To accommodate more frequent updates, we updated the K8s Operator to listen for Event-API messages when the Agent had finished an export to run the batch jobs, in addition to still running the bi-daily batch jobs. This also allowed us to separate the “train” jobs, which can run less frequently, from the “score” jobs, which needed to run as fast as the data changes. Train jobs were still running as an overnight Cron job.
This worked GREAT! Data was being updated! Jobs were being scheduled! Pods were flying!
...Until we ran 17k batch jobs in a day and caused an outage 🥵. Oops.
There were two major causes for this:
While chaos experiments are supposed to be conducted in a “semi-controlled” fashion 😇, this led to a momentary pause of our data science engine while we retooled.
After reviewing the outage, it turned out that we were firing K8s jobs off and not limiting how many could run at one time. This led to our data science jobs taking over all the resources we had allocated for our cluster, which impacted the other services.
So we adjusted the K8s Operator to only fire 15 jobs at any given time, so we had a way to control the job execution parallelism. We could still listen to events, run all the jobs, keep everything on a budget, and updated relatively frequently. Whew.
We also implemented a Python client for our EventAPI message bus to stream messages through a Python codebase.
This effort backed the first iterations of the “Pulse” activity feed, which is continuously updating and personalized to the user! It worked! But something told us we could do even better...

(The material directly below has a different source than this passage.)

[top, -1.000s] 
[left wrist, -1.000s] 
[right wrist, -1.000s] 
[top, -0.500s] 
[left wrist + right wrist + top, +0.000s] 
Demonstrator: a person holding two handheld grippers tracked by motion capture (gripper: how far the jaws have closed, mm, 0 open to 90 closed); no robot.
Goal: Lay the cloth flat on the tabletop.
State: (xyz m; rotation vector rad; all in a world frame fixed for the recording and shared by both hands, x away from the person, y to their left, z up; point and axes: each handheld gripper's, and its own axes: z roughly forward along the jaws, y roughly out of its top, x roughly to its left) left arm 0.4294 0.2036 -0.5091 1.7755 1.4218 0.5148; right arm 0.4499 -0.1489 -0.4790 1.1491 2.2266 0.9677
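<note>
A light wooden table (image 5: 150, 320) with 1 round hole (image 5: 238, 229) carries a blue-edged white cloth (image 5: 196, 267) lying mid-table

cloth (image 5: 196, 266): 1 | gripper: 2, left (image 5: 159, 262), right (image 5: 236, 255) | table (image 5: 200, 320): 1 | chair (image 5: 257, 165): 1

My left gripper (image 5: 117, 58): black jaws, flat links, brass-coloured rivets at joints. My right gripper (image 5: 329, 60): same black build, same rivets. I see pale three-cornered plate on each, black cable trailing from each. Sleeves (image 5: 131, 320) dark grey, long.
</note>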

…then came Agent v4 (which we’re SUPER EXCITED ABOUT!)
This meant everything would be streaming...except we’re still running BATCH jobs in data science, and the last time we tried streaming events also happened to be when we broke production 😳.
At this point, we had a large amount of usage data, and code patterns were starting to emerge in all the data science projects. We did a few things to separate concerns, improve throughput, and make the team more productive overall.
The new Operator is based on the idea of programs and commands. A program is a CLI-based python package that implements the “bridge” client interface, which can have multiple entry points, called commands. Commands generally correspond to actions which may be executed, like training, stream scoring, or launching an API.
The program-command combo is what defines a new piece of infrastructure (deployment).
We needed a new CRD (a K8s Custom Resource Definition) that would allow us to use a simple configuration to define how these ‘combos’ would be executed and will enable us to define multiple ‘combos’ per data science project.
Also, the Operator would manage to lay down the Keda ScaledObjects, ServiceMonitors, etc. so that any data science project that is deployed can autoscale, be monitored, and hopefully be able to live on its own in the wild without daily care and feeding.
Since Pinpoint uses Golang for our heavy-lifting data services, we wanted to use the client libraries with thousands of human-hours development time to drive the interop bits. The Python clients were functional but not as robust/resilient as the Golang client.
So we built a simple TCP bridge protocol, so any Python program can implement a lightweight TCP connection to a Golang program that can talk to the Pinpoint Messaging & Data Infrastructure.
The final implementation looks something like:
ds-runner sidecarOur current iteration is more robust and capable than ever. When you change anything in your PRs, Issues, etc. through Pinpoint, that automatically triggers smart re-calculations for the data science bits! Not only does the infrastructure perform better, but it’s easier to integrate new projects, too, now that our Data Scientists have a cookie-cutter repository, a pattern for the “science code goes here” and easy-to-use tools to deploy it.